Rep. Gephardt claims his constituents disapprove of a "chocolate cake" marriage penalty tax cut because they fear that families in lower income brackets will not benefit and he asserts that he goes "door to door in my district" and that "people talk to me about all kinds of issues" and "they would like the tax relief limited and targeted at them."

Interestingly, Gephardt has not lived in Missouri for 20 years and now resides in Virginia and receives less than 6% of his campaign support from Missourians.

"It seems like Gephardt spends too much time fundraising in Hollywood and too little time voting," remarked Grover Norquist, president of ATR.  "His \’door to door\’ interaction with his constituents seems highly improbable."

Rep. Gephardt\’s position on the marriage penalty tax clearly hurts the low income families in his district.  The earned income tax credit for low-income families would have increased by $2,000 per year if the marriage penalty bill had passed, and would have expanded the bottom 15% income tax bracket for married couples.
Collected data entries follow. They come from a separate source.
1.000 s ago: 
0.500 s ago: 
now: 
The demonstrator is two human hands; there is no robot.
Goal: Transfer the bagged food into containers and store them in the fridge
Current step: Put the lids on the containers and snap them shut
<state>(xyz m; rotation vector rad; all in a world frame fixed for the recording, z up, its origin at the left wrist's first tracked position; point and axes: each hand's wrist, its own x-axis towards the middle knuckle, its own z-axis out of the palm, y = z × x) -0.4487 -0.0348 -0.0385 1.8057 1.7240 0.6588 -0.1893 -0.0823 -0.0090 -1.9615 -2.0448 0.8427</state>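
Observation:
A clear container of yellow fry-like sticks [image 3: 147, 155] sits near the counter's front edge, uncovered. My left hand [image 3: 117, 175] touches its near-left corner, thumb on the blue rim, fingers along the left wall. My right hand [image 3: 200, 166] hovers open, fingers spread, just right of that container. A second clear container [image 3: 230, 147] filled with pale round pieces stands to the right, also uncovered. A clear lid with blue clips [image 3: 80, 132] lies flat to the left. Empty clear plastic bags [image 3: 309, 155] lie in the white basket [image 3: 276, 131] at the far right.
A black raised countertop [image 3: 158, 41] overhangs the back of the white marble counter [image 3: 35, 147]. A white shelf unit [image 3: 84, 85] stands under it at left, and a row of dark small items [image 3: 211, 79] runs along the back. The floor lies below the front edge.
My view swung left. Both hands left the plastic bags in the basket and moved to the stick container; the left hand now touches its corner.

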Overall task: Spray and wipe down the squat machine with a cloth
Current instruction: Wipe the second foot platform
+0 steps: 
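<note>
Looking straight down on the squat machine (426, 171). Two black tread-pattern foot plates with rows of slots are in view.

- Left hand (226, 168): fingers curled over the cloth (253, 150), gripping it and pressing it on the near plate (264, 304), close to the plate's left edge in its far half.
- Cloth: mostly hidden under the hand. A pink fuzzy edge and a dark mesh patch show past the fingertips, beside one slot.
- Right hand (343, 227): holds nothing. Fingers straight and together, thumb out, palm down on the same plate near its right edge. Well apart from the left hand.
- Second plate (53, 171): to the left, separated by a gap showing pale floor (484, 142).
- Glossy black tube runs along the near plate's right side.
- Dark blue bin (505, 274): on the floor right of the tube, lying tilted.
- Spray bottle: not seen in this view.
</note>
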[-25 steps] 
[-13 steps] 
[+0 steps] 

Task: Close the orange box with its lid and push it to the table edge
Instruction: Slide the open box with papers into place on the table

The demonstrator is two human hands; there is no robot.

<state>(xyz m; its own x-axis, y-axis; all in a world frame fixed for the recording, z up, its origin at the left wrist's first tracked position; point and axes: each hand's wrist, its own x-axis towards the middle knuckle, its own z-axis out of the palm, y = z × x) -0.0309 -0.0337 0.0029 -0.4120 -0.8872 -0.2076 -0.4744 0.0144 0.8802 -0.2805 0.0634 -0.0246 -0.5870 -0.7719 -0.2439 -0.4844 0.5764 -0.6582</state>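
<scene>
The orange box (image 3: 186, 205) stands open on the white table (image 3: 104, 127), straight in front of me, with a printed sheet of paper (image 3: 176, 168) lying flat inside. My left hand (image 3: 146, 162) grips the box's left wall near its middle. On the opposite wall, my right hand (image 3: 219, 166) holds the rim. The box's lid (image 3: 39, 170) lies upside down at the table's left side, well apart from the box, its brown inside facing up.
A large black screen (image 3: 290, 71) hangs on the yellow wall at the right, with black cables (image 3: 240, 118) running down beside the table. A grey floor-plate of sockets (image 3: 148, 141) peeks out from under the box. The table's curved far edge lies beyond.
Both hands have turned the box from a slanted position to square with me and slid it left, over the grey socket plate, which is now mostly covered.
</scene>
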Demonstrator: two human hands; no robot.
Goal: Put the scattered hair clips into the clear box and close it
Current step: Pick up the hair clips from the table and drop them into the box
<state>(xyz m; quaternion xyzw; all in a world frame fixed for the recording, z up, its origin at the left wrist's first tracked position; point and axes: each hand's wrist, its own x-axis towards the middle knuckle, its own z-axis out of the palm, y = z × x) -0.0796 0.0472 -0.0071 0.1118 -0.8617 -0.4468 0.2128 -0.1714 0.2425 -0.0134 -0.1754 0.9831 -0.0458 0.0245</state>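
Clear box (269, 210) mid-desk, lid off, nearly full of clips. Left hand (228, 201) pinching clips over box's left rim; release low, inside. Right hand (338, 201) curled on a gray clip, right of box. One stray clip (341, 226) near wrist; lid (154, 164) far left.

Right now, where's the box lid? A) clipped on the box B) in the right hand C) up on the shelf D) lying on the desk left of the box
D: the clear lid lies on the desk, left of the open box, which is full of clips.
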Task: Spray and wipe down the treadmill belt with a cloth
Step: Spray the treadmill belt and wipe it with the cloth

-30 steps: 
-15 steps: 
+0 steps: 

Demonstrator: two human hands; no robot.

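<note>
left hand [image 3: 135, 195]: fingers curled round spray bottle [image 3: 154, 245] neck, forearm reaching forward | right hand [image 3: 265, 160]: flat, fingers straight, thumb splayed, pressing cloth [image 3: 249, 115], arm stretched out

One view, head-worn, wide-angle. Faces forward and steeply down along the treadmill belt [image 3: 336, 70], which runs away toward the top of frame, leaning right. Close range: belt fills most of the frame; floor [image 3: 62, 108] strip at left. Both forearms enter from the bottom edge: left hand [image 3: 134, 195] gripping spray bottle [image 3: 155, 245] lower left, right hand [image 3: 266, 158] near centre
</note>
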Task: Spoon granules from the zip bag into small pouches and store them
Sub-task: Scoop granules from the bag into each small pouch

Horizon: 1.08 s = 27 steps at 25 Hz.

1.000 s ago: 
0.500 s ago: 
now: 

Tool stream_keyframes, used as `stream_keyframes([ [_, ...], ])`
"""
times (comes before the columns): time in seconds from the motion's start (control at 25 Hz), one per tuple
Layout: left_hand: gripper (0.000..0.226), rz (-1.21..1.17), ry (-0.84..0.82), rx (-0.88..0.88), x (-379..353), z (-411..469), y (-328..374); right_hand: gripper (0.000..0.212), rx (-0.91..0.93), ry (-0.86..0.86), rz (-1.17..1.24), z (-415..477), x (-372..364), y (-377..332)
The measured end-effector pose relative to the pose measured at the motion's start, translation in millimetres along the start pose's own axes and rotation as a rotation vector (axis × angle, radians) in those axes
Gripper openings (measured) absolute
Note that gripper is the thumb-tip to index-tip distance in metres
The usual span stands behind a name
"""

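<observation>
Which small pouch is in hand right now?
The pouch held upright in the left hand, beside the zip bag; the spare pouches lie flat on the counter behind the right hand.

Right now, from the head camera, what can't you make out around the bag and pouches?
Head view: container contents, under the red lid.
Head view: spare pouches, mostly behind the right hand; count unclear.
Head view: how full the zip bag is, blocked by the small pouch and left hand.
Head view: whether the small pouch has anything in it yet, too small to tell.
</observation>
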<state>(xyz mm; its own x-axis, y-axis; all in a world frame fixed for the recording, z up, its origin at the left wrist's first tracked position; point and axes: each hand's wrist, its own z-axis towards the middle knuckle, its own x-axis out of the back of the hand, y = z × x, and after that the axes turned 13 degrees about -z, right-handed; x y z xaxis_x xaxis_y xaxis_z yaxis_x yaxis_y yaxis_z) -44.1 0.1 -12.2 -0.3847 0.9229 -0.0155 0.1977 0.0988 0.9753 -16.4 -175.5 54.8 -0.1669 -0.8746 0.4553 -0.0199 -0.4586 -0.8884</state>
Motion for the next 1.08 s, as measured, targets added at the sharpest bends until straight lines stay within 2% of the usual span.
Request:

Gephardt\’s position on the estate tax cut is equally anti-taxpayer.  Gephardt maintains the Death Tax Elimination Act of 2000 "offers almost no tax relief for the middle class" yet only 3 percent of family businesses qualify for the alternative he favors.  According to the Joint Economic Committee of the United States Congress, the death tax "raises very little, if any net revenue for the federal government" resulting in a reduced stock of capital in the U.S. economy of $497 billion, or 3.2%.